Er sei schon immer der "Nice Guy" gewesen, sagte Norris in einem seiner ersten Interviews mit auto motor und sport, als er von Titelkämpfen noch weit entfernt war. Von sich aus würde er nie eine Vorzugsbehandlung einfordern: "Ich bin nicht hier, um darum zu betteln, dass mich jemand vorbeilässt", betonte er auch in Monza. Das ist löblich und spricht für den fairen Sportsmann. Doch Chancen auf den WM-Titel gibt es nicht oft in der Karriere eines Rennfahrers.

Die McLaren-Bosse versuchten dem Thema Stallregie in den letzten Wochen so weit wie möglich aus dem Weg zu gehen. "Wir haben zwei Nummer-1-Fahrer", sagte zum Beispiel Zak Brown nach der Niederlage gegen Leclerc. McLaren-Boss Andrea Stella weist stets darauf hin, dass auch Piastri noch mathematische Chancen auf den Titel besitzt und es noch zu früh für eine Vorzugsbehandlung sei.

Die rigorose Abwehrhaltung lässt einige im Fahrerlager schon unken, dass Manager Mark Webber aus eigener schlechter Erfahrung Spezialklauseln in den Piastri-Vertrag einfügen ließ. Stella gab nach dem Rennen immerhin zu, dass die Attacke des Australiers auf Norris in der ersten Runde dem Teamergebnis geschadet hatte.
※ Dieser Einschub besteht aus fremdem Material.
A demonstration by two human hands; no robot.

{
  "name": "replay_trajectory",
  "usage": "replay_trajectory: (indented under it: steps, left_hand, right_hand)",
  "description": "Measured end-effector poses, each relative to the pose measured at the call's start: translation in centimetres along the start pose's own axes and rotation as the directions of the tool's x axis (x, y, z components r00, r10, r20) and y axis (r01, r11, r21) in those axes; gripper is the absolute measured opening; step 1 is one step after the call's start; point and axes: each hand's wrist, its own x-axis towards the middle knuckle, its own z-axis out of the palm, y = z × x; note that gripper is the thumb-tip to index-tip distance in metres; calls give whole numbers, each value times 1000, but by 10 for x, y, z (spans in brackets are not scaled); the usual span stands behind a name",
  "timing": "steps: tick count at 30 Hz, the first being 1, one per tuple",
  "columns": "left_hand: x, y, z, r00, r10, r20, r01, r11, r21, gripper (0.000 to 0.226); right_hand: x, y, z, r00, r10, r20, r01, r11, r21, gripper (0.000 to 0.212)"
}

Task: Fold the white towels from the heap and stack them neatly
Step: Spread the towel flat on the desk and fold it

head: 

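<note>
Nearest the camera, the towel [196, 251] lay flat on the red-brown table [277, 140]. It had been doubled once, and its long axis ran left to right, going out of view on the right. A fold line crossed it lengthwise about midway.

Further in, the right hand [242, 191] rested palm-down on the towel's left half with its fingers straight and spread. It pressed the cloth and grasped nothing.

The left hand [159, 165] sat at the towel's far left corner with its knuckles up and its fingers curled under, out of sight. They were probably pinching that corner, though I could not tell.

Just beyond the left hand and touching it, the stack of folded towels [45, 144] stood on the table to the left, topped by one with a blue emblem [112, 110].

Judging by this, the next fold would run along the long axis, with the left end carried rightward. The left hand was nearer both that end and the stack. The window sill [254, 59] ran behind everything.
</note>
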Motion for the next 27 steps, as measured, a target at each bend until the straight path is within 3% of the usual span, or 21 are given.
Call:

Allerdings betonte der Italiener auch, dass es nicht so einfach sei, einen Fahrer zur Nummer 1 zu machen und ihm immer den Vorzug zu geben.

Umfrage
Sollte McLaren Lando Norris zur Nummer 1 machen?
242 Mal abgestimmt
Piastri hat ein Recht auf seinen eigenen Erfolg. Stallregie ist immer Mist.
Solange Piastri eine rechnerische Chance hat, sollte McLaren noch warten.
McLaren sollte Norris jetzt zur Nummer 1 machen, um Verstappen unter Druck zu setzen.

Teamfrieden wichtiger als Fahrertitel?

In Italien hat McLaren die Chance verpasst, am Ende des Rennens noch einmal die Plätze zu tauschen und Norris wenigstens drei Pünktchen mehr aufs Konto zu schaufeln. Wäre es um den Sieg gegangen, hätte man sicher diskutieren können. So schien es eigentlich ein logischer Schritt. Dass Leclerc nicht mehr einzuholen war, hatte man am Kommandostand sicher schon einige Runden vor der Ziellinie erkennen können.

Viel mehr Zögern kann sich McLaren jetzt nicht mehr erlauben. Stella muss sich entscheiden, ob er wirklich mit aller Macht nach dem Fahrertitel greifen will oder ob ihm die gute Laune seines Nummer-1b-Piloten wichtiger ist. Nach zweieinhalb Jahren Verstappen-Dominanz sehnen sich alle Formel-1-Fans wieder nach einem spannenden Kampf um die Fahrerkrone bis zum letzten Rennen.